One final question. "Now how sustainable is the rebound you saw in EMEA in Q4 as you head into '24? And how do you see your ability to continue to outgrow the markets going forward?"
So EMEA overall continues to be a strong market for warehouse automation more broadly, and we expect that to continue not only for 2024, but in the foreseeable future. And in terms of our ability to outperform the market, I think we've proven over time that as we gain access to new opportunities, we are gaining market share. We've done so in very, very good times throughout COVID. And we've even done so in a more challenging market in 2023 where we delivered growth in a declining market. And I think that in itself speaks about the secular drivers towards AutoStore relative to other form of automation as well. So we feel very good about our ability to outgrow that market, and we feel very positive about the outlook of this market in a very, very long period of time.
Thank you. And on that note, we don't have any further questions. Obviously we are available for questions later on phone or e-mail. But with that, I'll pass back to Mats for his final remarks.

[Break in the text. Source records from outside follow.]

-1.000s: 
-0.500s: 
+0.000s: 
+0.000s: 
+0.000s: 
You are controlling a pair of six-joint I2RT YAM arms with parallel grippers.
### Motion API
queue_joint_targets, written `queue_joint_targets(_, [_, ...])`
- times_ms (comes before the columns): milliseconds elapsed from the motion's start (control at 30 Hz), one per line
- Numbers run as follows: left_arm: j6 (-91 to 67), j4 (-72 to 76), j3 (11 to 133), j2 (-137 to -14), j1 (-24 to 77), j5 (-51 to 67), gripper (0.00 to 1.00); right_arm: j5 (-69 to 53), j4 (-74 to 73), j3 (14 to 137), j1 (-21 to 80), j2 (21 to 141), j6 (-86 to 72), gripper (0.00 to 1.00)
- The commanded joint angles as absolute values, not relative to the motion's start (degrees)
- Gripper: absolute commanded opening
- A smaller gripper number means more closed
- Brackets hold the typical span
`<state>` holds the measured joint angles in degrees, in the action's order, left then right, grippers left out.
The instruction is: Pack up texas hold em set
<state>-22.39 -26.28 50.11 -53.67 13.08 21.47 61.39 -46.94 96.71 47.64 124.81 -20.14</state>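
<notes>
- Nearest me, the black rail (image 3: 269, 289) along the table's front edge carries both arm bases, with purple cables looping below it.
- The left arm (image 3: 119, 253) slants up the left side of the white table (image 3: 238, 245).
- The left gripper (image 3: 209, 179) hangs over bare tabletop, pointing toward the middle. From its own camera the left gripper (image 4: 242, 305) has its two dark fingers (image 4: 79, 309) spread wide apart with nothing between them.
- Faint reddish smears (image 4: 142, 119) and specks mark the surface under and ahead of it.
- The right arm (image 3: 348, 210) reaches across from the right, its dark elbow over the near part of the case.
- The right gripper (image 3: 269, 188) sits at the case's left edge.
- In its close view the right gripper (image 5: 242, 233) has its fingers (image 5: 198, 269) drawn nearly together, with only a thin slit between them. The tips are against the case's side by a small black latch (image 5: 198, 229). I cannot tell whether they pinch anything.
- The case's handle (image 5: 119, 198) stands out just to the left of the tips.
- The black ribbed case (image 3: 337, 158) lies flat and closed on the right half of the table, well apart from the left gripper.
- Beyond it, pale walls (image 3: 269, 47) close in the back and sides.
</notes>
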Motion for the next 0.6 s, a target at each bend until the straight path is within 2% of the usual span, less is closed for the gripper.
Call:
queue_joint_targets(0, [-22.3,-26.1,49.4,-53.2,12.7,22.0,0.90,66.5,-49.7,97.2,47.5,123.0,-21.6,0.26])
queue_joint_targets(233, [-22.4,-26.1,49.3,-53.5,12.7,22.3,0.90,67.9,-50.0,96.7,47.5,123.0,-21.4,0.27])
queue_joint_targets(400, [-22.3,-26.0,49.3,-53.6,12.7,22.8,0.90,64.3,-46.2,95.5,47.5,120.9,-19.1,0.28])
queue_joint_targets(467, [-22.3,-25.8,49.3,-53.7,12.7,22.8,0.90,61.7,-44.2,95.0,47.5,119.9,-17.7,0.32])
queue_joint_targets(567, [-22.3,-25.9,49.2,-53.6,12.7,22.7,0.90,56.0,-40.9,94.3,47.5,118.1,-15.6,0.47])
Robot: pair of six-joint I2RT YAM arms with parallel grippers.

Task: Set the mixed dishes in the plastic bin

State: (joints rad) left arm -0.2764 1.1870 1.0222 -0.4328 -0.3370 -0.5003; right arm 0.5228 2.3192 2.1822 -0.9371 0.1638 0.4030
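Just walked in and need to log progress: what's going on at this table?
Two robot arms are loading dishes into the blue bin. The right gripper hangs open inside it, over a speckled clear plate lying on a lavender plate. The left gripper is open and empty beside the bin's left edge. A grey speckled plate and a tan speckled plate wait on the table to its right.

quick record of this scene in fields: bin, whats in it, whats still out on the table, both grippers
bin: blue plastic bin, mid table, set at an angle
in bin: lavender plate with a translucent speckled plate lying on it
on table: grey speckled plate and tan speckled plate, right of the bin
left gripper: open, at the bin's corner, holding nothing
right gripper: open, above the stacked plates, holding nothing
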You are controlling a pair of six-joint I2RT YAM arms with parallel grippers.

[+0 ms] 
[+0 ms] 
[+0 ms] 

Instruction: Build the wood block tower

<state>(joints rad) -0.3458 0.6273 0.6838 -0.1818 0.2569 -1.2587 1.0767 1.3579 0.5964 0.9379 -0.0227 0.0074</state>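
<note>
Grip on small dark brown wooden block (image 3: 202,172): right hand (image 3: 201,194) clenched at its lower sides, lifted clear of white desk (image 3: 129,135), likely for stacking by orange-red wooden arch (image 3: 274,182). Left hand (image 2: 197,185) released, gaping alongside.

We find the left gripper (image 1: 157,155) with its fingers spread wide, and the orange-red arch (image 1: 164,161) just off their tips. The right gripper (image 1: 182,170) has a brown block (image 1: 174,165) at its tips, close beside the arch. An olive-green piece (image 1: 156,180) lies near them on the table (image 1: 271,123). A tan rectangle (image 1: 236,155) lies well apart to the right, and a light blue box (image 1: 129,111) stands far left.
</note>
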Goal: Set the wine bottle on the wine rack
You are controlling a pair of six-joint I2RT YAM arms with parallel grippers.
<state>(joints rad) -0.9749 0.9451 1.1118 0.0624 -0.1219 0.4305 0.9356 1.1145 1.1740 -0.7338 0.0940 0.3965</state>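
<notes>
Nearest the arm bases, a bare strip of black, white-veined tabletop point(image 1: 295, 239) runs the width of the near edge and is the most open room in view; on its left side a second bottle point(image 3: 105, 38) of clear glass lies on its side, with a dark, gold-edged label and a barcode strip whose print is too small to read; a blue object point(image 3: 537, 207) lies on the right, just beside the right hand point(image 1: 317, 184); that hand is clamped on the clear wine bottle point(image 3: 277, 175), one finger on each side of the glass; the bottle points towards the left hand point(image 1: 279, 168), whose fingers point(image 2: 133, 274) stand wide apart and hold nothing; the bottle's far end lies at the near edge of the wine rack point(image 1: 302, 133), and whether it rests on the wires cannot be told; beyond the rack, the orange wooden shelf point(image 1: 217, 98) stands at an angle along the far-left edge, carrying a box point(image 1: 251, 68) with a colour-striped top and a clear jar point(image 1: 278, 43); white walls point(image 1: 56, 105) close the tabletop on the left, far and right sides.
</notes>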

Thank you. So I would like to end the session just by calling out some key points. First, we are the pioneer and global leader of cubic storage. And we operate in a market that's still in its early stages of development. Even though more and more warehouses are automated, still only around 20% of warehouses globally are automated today, giving plenty of space for growth. Within this market, we have a leading technology and a proven growth strategy with an efficient and scalable go-to-market model. And last, we have a long track record of delivering strong revenue growth with high margins. And for all of these reasons, we at AutoStore are both proud of what we have achieved and what we are achieving in the current market conditions. So wrapping up, I'd like to reiterate the high activity we see in the market with a strong pipeline and positive sequential development in order intake. The macroeconomic backdrop is uncertain. But for us, this uncertainty is confined to the timing of projects and not the interest and appeal of our solution. So we are very excited and optimistic about the future, and we remain confident in our ability to continue delivering strong profitable growth. So thanks again for joining us this morning, and we look forward to providing you with future updates.